Where a picture appears in the data below, exclude it; restate everything else word for word.

((

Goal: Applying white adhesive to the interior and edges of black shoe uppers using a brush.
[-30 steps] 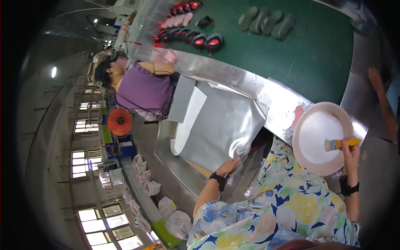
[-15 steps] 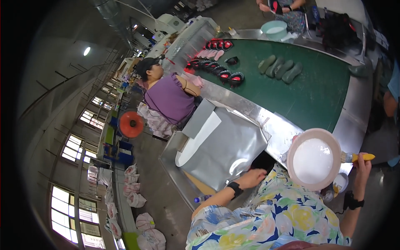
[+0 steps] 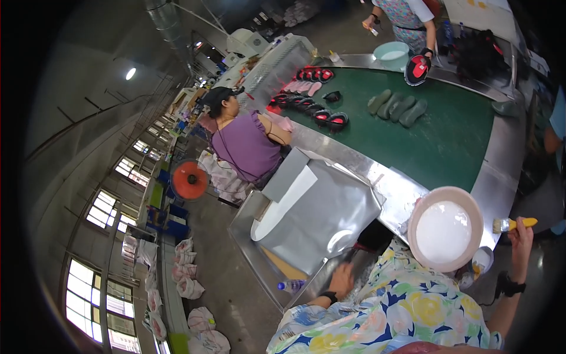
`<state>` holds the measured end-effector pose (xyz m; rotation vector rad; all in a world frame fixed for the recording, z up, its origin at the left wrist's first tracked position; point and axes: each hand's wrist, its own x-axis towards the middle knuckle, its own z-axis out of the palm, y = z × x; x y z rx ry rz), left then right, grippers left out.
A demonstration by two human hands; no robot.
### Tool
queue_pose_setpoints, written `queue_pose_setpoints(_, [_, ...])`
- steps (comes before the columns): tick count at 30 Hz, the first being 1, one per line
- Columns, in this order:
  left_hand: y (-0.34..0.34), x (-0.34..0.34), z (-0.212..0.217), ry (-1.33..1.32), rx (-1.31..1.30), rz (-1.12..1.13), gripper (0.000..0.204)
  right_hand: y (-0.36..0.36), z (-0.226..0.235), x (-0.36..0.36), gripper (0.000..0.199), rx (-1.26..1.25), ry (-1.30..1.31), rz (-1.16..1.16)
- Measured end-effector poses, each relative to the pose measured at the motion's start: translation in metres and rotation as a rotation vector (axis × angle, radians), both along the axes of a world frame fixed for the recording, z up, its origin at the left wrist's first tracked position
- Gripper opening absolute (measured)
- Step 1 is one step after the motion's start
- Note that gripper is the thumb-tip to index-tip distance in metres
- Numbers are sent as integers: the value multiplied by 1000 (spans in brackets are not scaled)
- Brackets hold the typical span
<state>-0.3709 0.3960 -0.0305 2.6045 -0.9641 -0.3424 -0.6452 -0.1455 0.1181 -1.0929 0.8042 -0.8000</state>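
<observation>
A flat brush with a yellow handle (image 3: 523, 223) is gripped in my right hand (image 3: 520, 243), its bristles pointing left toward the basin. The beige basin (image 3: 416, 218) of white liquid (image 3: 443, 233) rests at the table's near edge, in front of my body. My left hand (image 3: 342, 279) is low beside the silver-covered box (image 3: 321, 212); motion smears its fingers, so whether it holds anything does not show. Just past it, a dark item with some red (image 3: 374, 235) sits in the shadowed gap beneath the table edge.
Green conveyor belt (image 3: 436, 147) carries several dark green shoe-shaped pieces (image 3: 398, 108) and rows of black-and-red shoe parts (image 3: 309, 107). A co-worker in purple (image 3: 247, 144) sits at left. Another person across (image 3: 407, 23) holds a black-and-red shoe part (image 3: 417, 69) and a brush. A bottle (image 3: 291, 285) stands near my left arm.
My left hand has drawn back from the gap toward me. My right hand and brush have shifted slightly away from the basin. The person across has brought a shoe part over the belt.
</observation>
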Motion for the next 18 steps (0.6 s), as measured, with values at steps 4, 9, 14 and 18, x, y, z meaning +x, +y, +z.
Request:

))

RESPONSE |
Goal: Applying white adhesive to the interior and edges of black shoe uppers using a brush.
[-30 steps] 
[-15 steps] 
[+0 steps] 
`<state>` holds the measured end-effector pose (xyz m; rotation vector rad; all in a world frame fixed for the recording, z up, its origin at the left wrist's first tracked position; point and axes: each hand's wrist, its own x-axis towards the middle knuckle, its own z-axis out of the palm, y = z × x; x y z rx ry rz), left then right, grippers left out.
A demonstration by two human hands; no robot.
### Tool
queue_pose_setpoints, written `queue_pose_setpoints(_, [_, ...])`
- steps (comes before the columns): tick count at 30 Hz, the first being 1, one per line
- Columns, in this order:
  left_hand: y (-0.34..0.34), x (-0.34..0.34), z (-0.212..0.217), ry (-1.33..1.32), rx (-1.31..1.30), rz (-1.12..1.13), gripper (0.000..0.204)
  right_hand: y (-0.36..0.36), z (-0.226..0.235), x (-0.36..0.36), gripper (0.000..0.199), rx (-1.26..1.25), ry (-1.30..1.31), rz (-1.16..1.16)
- Measured end-effector poses, each relative to the pose measured at the motion's start: translation in metres and rotation as a rotation vector (axis × angle, radians), both along the axes of a world frame fixed for the recording, z up, its origin at the left wrist's first tracked position
- Gripper opening absolute (measured)
- Step 1 is one step after the motion's start
- Note that gripper is the thumb-tip to index-tip distance in metres
- Numbers are sent as integers: the value multiplied by 1000 (spans in brackets are not scaled)
- Brackets hold the typical span
<state>-0.3709 0.3960 -0.0305 2.6045 -0.9641 -0.3424 -0.6452 -0.1455 0.1181 -1.0929 0.8042 -0.8000</state>
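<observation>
A flat brush with a yellow handle (image 3: 523, 223) is gripped in my right hand (image 3: 520, 243), its bristles pointing left toward the basin. The beige basin (image 3: 416, 218) of white liquid (image 3: 443, 233) rests at the table's near edge, in front of my body. My left hand (image 3: 342, 279) is low beside the silver-covered box (image 3: 321, 212); motion smears its fingers, so whether it holds anything does not show. Just past it, a dark item with some red (image 3: 374, 235) sits in the shadowed gap beneath the table edge.
Green conveyor belt (image 3: 436, 147) carries several dark green shoe-shaped pieces (image 3: 398, 108) and rows of black-and-red shoe parts (image 3: 309, 107). A co-worker in purple (image 3: 247, 144) sits at left. Another person across (image 3: 407, 23) holds a black-and-red shoe part (image 3: 417, 69) and a brush. A bottle (image 3: 291, 285) stands near my left arm.
My left hand has drawn back from the gap toward me. My right hand and brush have shifted slightly away from the basin. The person across has brought a shoe part over the belt.
</observation>
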Motion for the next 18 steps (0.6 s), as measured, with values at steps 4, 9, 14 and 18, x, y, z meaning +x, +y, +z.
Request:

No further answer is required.